Copy each line of the entries below that contains the string "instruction".

━━━ Recorded information ━━━

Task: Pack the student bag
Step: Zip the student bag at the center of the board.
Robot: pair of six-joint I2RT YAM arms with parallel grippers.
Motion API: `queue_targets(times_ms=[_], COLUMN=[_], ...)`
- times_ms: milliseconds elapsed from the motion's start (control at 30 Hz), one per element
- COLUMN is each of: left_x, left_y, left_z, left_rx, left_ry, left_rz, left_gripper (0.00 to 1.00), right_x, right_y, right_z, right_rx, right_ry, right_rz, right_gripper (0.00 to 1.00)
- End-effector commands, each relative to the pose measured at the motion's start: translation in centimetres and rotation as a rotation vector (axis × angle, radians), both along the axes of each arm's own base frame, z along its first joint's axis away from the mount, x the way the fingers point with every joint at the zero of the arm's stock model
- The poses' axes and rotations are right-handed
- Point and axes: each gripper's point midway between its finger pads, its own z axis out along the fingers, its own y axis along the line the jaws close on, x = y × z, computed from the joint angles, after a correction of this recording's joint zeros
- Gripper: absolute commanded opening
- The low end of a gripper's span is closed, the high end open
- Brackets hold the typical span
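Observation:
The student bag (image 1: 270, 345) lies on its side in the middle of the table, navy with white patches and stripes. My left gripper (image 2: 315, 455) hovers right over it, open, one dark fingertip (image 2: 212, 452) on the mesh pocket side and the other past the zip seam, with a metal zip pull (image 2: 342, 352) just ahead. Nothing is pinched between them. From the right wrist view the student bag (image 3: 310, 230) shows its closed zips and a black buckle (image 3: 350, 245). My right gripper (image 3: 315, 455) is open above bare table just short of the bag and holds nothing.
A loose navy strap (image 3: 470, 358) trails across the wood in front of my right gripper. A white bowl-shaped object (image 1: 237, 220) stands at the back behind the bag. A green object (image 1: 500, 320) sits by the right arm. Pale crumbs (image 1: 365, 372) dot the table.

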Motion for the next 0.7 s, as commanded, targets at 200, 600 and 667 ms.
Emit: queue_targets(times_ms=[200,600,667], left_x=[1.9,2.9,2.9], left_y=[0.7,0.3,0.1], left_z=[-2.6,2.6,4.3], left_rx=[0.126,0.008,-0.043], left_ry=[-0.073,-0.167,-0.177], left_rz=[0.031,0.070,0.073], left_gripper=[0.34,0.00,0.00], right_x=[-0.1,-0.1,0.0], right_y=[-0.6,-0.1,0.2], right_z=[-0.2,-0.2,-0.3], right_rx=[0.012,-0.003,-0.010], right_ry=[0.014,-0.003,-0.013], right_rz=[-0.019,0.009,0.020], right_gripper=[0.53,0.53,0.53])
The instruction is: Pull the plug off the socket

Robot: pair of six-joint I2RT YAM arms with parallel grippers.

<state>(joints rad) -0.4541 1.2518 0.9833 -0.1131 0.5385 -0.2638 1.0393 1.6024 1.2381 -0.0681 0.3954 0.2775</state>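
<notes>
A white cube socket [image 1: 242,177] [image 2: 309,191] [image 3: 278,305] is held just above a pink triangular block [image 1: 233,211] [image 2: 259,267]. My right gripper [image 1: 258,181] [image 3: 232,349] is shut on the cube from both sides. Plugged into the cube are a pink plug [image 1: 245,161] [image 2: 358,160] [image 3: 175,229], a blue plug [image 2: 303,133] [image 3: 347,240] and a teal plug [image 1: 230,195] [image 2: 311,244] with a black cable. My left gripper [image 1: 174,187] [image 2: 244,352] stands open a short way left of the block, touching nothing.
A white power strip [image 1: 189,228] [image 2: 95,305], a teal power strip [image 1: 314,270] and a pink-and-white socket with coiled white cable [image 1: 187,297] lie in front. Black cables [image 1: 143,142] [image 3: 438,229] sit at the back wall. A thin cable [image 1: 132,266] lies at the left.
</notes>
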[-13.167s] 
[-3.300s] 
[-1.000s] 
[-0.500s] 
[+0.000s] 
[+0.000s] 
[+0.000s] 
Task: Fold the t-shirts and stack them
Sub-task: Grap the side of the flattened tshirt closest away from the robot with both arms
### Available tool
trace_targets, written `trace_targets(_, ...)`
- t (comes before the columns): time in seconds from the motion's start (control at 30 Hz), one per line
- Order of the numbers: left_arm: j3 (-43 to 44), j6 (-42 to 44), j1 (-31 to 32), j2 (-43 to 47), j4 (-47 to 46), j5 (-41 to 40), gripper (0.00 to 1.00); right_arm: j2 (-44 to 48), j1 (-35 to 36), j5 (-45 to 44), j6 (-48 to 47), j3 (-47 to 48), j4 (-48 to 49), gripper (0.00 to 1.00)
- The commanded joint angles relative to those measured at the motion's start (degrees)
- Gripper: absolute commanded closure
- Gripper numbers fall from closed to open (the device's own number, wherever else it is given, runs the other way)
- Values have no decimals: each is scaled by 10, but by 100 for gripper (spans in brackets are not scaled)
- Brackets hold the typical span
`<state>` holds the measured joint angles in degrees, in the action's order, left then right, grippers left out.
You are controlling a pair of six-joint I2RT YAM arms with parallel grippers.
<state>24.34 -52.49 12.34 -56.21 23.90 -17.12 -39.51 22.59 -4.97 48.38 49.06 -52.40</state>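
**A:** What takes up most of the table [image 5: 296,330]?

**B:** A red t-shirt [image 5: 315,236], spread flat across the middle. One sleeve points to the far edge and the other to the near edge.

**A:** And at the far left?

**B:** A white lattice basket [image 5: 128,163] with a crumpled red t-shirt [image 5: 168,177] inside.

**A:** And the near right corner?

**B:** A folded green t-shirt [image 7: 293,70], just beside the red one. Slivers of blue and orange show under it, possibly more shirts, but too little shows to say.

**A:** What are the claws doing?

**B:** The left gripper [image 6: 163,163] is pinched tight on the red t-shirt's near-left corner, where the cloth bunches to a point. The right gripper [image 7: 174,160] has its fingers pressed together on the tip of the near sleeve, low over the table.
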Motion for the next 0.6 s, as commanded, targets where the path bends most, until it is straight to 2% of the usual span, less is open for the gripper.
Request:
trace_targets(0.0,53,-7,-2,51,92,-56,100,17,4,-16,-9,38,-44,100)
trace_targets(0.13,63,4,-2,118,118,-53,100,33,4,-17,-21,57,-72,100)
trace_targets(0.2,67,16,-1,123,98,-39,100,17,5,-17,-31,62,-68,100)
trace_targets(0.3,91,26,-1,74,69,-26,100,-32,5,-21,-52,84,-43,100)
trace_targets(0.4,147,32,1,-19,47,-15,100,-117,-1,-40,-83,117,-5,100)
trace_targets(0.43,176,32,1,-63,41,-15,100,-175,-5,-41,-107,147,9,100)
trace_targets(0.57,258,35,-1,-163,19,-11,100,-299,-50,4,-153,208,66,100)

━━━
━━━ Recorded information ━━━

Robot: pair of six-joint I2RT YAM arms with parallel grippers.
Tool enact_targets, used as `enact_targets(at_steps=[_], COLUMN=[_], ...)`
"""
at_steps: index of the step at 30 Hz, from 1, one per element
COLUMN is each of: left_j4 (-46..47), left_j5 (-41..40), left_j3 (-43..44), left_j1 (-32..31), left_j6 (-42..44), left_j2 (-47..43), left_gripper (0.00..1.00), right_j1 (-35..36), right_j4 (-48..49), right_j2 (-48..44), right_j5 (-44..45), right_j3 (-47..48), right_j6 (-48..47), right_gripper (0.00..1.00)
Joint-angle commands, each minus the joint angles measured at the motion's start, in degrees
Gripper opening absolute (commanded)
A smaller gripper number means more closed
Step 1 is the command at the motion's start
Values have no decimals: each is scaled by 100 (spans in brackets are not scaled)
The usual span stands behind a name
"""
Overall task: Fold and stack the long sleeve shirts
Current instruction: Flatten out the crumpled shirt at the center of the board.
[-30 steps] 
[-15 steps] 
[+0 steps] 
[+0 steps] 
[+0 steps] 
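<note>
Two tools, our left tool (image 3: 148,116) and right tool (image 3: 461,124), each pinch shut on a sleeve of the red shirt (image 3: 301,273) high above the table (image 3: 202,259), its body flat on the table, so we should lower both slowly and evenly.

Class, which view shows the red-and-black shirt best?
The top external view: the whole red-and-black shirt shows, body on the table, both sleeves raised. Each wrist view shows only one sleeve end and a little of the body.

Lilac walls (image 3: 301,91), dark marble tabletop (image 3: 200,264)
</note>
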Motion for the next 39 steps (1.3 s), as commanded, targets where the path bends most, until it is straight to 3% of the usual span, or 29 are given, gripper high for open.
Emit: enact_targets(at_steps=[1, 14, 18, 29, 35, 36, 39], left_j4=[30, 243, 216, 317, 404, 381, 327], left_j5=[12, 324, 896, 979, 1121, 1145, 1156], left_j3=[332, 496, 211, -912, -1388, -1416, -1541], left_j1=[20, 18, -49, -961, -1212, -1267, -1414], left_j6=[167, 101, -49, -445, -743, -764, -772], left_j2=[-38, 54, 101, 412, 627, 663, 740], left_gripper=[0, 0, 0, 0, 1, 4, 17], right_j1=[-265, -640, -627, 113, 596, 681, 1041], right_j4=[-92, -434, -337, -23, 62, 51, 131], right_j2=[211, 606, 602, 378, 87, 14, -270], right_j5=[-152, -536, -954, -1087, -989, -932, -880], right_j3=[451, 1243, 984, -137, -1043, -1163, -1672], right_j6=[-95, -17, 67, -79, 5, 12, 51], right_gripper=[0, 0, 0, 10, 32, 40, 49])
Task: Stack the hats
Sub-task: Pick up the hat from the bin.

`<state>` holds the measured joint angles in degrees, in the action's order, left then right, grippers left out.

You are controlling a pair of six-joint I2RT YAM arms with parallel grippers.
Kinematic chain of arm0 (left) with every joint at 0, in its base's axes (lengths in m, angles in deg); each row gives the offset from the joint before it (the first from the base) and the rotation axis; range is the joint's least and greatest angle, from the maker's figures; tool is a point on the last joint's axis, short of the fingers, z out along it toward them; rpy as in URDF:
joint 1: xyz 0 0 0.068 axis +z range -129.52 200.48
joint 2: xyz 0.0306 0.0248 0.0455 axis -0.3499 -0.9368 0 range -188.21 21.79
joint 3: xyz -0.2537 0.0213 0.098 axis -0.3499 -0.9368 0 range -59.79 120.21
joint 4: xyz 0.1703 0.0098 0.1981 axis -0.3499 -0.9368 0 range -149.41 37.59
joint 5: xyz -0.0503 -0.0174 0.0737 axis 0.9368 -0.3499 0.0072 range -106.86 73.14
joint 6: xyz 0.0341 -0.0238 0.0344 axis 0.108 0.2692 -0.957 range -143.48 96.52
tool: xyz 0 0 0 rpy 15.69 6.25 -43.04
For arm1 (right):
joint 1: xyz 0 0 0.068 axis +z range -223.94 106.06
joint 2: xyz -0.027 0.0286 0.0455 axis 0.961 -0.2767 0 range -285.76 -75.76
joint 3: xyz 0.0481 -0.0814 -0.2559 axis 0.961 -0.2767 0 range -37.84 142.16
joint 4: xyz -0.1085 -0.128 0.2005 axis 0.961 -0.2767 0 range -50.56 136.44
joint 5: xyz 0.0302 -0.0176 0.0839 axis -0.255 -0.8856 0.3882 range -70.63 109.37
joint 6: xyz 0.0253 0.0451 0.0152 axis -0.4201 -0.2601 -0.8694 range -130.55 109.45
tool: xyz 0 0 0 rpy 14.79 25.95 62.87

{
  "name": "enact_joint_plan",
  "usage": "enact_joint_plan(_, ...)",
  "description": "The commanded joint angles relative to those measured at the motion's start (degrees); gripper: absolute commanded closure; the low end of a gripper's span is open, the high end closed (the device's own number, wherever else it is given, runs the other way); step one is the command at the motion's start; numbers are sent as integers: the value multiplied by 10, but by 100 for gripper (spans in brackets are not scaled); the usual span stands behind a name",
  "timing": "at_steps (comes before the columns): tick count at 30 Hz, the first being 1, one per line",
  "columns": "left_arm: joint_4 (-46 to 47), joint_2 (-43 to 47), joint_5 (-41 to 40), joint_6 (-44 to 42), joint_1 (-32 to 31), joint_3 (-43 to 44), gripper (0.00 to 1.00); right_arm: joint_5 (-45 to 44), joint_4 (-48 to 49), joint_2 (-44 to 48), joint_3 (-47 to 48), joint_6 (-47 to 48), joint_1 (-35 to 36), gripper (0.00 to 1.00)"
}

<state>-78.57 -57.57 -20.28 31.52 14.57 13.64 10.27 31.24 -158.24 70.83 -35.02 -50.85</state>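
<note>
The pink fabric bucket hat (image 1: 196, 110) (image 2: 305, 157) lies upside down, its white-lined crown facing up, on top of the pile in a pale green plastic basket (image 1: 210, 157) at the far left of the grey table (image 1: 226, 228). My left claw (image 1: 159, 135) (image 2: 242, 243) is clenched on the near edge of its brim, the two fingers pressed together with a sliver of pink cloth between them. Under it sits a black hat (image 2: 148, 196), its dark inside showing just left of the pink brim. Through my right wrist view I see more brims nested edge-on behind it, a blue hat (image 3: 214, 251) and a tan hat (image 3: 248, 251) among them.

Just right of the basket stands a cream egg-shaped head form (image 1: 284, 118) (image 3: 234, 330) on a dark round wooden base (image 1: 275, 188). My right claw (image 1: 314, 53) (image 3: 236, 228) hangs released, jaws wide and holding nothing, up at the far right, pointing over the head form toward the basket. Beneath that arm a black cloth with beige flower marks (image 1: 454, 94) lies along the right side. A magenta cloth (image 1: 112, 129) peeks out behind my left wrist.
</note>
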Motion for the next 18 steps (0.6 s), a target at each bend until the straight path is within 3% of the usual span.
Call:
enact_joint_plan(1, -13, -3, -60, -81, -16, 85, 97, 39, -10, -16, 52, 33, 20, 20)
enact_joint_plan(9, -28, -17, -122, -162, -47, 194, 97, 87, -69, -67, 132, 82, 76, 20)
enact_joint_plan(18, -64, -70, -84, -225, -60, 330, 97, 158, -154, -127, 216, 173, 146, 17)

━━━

## The answer
The instruction is: Pull the plug off the socket
Current instruction: Flatten out the crumpled shirt at the center of the board.

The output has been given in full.